When "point" occurs in a line of the material, copy that line.
# # # # # # #
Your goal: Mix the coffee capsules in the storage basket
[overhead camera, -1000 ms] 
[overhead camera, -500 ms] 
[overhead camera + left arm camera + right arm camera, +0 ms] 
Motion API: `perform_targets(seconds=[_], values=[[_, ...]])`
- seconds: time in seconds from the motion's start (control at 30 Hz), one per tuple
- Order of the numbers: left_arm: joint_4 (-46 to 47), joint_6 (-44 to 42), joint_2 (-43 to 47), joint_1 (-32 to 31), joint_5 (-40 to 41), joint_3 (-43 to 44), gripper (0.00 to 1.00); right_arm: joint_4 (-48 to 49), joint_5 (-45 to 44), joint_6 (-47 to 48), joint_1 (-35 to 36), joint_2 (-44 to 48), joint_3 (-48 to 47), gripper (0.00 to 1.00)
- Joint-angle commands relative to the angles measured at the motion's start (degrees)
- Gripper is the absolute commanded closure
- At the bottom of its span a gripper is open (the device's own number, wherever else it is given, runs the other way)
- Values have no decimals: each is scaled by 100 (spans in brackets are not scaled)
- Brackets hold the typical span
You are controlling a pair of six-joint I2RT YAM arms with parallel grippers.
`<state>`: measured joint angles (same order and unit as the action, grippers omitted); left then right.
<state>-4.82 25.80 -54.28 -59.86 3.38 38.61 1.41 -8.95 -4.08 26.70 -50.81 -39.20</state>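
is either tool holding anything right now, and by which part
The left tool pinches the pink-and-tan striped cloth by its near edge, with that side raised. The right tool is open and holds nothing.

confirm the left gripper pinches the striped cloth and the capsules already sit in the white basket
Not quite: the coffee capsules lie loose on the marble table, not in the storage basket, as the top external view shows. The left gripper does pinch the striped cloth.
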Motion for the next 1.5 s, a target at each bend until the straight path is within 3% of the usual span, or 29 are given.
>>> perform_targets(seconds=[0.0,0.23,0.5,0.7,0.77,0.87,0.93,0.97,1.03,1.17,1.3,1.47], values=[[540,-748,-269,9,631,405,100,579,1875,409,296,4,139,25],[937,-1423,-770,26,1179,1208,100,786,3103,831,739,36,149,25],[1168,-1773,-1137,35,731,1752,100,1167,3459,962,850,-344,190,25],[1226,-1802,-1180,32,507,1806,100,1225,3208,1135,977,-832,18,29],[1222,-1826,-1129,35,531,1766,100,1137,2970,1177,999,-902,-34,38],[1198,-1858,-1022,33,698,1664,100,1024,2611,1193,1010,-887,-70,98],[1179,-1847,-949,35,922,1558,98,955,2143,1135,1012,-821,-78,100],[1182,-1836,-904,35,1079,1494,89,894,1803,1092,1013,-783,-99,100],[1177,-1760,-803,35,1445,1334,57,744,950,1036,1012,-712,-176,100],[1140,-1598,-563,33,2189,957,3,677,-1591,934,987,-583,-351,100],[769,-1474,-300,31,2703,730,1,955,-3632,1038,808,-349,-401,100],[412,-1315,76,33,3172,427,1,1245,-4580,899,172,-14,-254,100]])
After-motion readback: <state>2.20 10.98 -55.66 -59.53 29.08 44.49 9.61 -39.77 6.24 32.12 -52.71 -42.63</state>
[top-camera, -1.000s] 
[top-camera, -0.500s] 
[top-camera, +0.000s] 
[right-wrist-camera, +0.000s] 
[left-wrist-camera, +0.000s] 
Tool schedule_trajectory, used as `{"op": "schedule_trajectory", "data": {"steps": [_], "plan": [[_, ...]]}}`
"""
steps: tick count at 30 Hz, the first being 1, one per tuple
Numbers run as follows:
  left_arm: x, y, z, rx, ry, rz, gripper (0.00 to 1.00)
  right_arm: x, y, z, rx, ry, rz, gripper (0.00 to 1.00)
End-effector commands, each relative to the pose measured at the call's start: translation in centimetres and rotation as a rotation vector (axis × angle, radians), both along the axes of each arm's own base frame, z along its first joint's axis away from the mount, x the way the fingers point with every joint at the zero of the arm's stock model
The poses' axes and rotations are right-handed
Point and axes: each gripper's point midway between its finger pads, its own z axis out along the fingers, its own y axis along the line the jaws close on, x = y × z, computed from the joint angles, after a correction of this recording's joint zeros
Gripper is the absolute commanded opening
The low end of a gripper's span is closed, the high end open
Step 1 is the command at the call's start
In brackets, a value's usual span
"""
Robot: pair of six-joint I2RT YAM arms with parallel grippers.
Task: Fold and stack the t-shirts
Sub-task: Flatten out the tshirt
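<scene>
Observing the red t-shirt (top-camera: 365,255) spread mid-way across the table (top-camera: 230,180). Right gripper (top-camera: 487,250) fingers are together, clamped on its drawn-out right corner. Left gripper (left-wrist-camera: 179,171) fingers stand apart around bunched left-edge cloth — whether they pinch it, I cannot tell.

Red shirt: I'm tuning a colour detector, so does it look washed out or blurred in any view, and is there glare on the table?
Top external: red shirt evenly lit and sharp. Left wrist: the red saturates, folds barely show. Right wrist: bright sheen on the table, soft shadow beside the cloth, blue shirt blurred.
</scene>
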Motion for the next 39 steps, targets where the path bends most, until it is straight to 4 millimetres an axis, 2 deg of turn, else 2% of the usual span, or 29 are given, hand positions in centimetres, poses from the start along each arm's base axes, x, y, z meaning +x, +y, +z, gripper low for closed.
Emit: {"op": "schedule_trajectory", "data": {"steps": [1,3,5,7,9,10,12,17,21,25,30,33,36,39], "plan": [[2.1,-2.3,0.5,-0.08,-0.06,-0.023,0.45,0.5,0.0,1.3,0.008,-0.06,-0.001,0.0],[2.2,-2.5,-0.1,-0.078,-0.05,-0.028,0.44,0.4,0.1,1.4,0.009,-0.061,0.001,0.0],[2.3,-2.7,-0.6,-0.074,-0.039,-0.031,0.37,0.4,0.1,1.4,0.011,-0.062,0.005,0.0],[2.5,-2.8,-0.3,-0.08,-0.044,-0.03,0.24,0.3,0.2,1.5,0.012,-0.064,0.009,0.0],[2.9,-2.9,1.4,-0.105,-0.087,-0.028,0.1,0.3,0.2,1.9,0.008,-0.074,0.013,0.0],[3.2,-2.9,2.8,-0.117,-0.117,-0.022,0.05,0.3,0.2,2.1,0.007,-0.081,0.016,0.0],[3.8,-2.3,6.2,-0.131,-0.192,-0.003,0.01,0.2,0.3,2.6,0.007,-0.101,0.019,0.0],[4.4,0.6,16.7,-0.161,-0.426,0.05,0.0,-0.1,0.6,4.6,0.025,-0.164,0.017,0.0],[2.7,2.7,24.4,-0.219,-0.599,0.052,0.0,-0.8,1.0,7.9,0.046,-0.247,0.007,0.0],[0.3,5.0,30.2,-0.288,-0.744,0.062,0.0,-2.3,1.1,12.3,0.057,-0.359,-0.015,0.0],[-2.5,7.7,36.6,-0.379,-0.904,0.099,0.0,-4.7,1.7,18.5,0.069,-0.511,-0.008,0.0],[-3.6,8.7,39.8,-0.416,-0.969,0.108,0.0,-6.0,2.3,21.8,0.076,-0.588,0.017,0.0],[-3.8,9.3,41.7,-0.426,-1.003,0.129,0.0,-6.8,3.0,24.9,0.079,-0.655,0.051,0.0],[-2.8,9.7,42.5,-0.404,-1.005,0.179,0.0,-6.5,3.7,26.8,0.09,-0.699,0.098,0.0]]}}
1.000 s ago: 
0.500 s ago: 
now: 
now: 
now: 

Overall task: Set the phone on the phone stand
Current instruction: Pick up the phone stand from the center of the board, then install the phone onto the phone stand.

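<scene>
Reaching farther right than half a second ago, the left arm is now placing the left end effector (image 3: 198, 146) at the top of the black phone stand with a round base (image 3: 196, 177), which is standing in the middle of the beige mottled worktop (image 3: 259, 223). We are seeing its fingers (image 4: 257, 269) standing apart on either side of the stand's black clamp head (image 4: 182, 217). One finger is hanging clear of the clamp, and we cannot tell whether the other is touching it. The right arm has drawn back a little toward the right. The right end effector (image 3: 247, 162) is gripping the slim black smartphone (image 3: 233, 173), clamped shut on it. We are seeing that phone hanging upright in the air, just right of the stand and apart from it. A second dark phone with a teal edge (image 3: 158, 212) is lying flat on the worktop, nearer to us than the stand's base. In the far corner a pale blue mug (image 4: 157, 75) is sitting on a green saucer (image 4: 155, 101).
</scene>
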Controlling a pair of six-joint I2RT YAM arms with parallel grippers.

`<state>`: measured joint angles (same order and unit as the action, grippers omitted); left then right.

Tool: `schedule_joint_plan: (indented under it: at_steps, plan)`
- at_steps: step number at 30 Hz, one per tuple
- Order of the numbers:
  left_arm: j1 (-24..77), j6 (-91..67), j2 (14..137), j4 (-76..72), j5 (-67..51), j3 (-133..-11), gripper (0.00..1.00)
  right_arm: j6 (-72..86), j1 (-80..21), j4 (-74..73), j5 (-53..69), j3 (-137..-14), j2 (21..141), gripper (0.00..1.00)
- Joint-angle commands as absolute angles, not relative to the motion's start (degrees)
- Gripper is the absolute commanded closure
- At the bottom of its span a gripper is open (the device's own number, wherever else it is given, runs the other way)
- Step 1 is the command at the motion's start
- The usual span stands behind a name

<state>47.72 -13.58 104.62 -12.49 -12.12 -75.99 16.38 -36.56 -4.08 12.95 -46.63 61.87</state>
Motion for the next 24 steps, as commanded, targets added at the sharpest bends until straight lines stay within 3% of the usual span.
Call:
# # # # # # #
# [Response area]
End-effector commands, each relative to the pose measured at the call's start: translation in centimetres and rotation as a rotation vector (axis × angle, radians), both along the axes of each arm's own base frame, z along its first joint's axis away from the mount, x the way the fingers point with every joint at the zero of the arm's stock model
Point and axes: each gripper's point midway between its finger pads, its own z axis out along the fingers, its own y axis along the line the jaws close on, x = y × z, computed from the joint angles, after a correction of this recording's joint zeros

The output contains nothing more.